_EXERCISE BRIEF_
Within the entries below, the lines from the one with "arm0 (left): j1" through the one with "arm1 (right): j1" are to be set down exactly, both ends kept.

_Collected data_

####################

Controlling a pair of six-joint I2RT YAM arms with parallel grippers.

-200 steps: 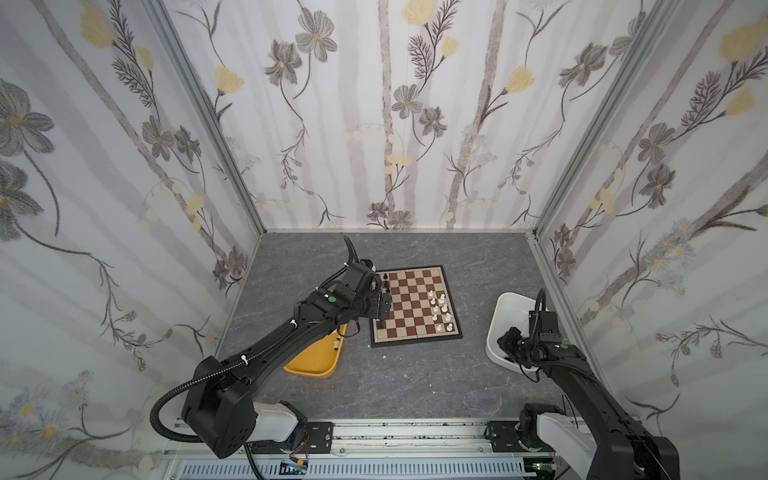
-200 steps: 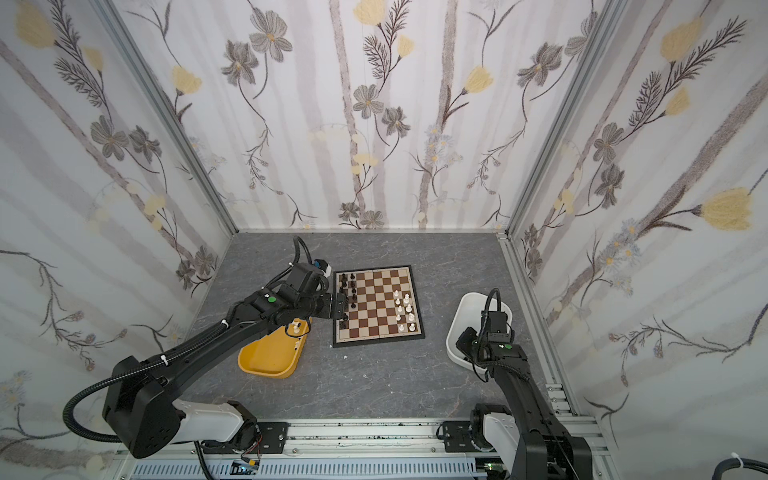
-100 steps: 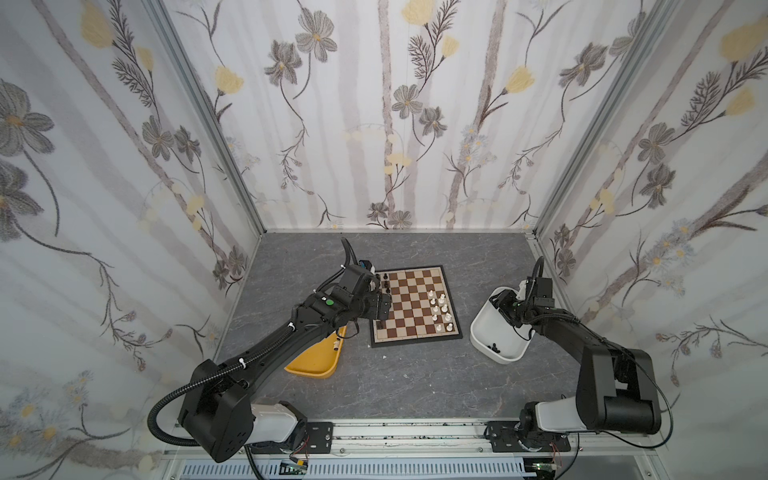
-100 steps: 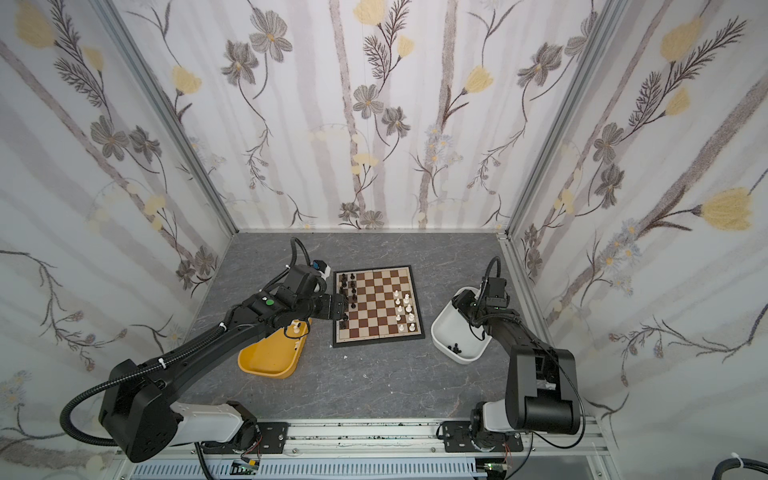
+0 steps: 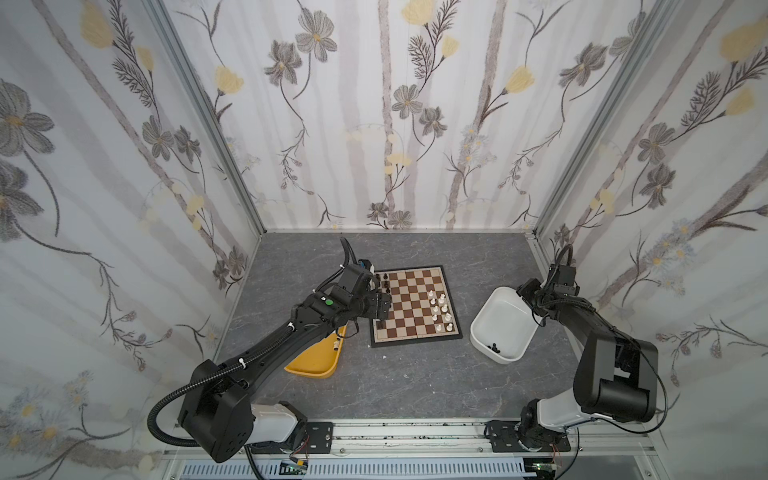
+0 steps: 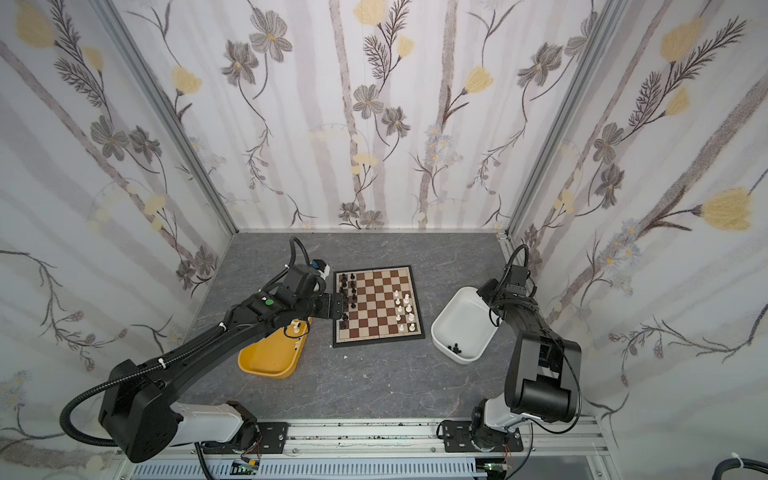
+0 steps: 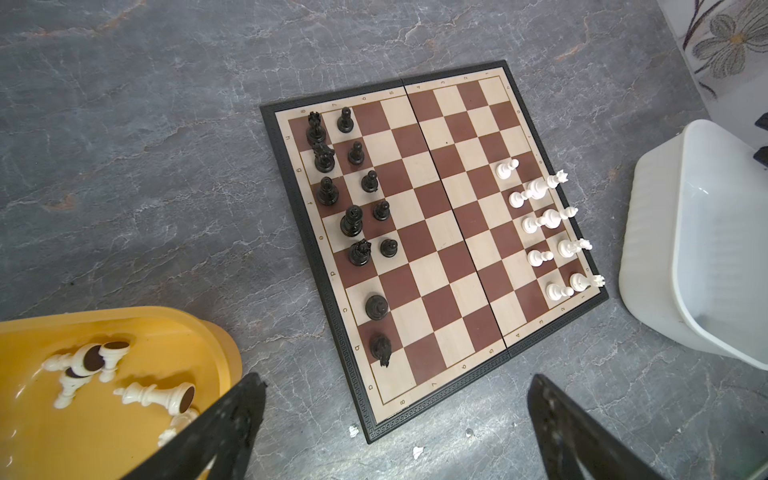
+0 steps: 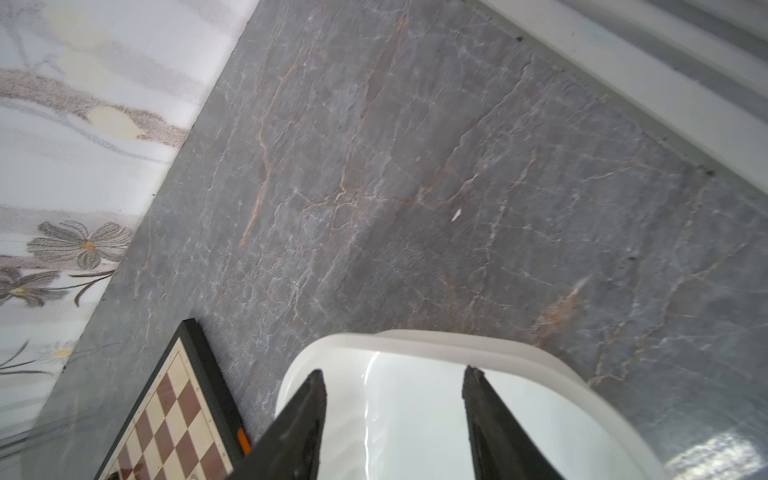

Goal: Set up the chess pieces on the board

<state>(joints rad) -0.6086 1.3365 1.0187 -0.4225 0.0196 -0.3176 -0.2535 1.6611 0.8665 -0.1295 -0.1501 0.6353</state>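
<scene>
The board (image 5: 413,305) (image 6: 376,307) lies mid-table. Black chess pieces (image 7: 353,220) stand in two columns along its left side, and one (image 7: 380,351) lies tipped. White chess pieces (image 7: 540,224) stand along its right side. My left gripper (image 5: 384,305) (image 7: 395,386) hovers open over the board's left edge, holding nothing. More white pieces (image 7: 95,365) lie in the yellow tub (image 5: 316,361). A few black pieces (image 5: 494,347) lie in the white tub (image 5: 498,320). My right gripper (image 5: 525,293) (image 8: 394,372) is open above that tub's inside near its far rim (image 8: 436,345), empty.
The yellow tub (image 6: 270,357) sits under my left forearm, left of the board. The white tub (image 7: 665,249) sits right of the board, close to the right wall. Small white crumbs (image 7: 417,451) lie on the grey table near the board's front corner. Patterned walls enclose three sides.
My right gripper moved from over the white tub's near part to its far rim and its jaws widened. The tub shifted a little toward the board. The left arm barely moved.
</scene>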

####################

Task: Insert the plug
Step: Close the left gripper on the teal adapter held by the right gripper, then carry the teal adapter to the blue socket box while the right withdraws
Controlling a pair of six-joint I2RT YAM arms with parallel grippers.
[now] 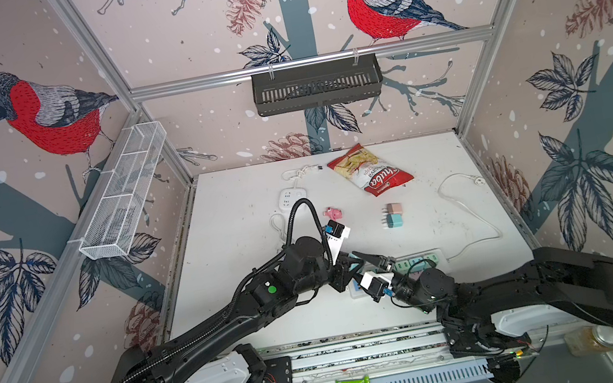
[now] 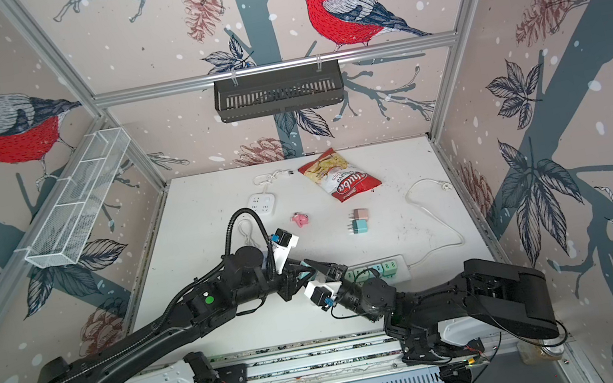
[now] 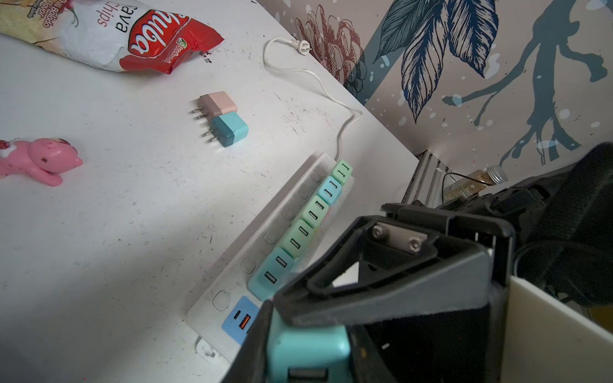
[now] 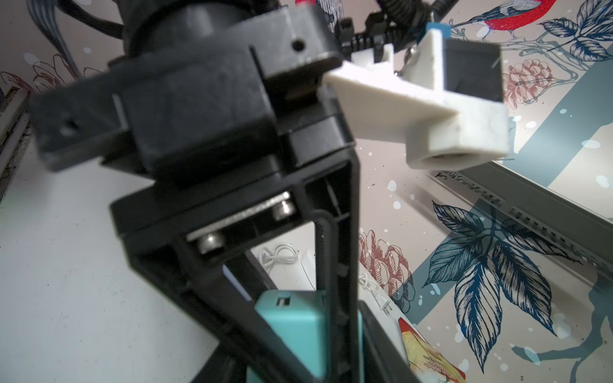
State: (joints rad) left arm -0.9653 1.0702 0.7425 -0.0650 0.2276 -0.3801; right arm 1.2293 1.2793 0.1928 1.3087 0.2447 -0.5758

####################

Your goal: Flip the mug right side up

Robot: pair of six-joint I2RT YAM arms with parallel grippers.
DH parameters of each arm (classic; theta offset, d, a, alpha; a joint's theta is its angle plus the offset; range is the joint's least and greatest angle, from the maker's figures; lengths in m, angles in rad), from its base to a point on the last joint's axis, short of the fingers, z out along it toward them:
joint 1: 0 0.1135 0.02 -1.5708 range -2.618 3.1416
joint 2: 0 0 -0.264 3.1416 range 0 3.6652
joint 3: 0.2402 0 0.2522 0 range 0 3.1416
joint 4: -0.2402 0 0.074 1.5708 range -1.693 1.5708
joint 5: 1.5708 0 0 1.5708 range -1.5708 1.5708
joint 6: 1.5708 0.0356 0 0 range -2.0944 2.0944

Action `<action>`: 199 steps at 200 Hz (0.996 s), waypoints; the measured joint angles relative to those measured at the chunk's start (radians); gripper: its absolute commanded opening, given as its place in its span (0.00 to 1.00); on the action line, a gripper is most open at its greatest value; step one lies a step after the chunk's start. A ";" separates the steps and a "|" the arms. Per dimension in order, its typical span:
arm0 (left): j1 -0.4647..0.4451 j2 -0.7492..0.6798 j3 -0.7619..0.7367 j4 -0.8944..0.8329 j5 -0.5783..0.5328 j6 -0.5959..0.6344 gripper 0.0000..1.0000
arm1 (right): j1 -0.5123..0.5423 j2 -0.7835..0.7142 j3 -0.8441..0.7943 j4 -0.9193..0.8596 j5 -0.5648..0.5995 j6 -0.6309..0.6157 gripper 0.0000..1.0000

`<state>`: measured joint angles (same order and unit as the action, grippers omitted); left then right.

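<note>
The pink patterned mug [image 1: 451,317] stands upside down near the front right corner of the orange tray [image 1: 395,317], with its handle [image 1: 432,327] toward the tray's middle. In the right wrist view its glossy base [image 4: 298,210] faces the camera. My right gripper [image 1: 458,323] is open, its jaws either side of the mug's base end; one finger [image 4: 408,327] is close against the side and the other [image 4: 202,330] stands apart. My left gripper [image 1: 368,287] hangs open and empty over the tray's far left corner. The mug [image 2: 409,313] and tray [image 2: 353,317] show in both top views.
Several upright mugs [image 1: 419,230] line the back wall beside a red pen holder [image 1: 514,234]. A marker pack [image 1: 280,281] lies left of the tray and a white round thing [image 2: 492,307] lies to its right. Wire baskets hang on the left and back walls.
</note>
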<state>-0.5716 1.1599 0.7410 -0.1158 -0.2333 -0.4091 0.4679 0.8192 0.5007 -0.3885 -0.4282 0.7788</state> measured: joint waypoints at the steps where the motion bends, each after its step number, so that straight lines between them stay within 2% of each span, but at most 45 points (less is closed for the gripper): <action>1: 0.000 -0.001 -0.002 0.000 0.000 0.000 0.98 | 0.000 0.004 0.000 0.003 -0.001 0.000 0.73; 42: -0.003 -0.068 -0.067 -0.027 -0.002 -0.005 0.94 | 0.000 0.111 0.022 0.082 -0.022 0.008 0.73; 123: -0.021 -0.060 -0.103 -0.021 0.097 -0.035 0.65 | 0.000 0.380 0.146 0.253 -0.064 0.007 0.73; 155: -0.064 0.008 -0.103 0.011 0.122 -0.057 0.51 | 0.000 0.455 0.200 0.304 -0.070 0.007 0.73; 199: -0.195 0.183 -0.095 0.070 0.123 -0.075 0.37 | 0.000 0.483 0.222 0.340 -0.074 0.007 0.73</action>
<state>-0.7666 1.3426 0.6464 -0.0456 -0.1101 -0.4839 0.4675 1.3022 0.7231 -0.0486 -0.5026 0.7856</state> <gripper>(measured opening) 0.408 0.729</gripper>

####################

_WRITTEN REPLY_
arm0 (left): j1 -0.4647..0.4451 j2 -0.7492..0.6798 j3 -0.7619..0.7367 j4 -0.8944..0.8329 j5 -0.5783..0.5328 j6 -0.5959..0.6344 gripper 0.0000..1.0000
arm1 (right): j1 -0.5123..0.5423 j2 -0.7835..0.7142 j3 -0.8441..0.7943 j4 -0.9193..0.8596 j5 -0.5648..0.5995 j6 -0.6309..0.6157 gripper 0.0000..1.0000

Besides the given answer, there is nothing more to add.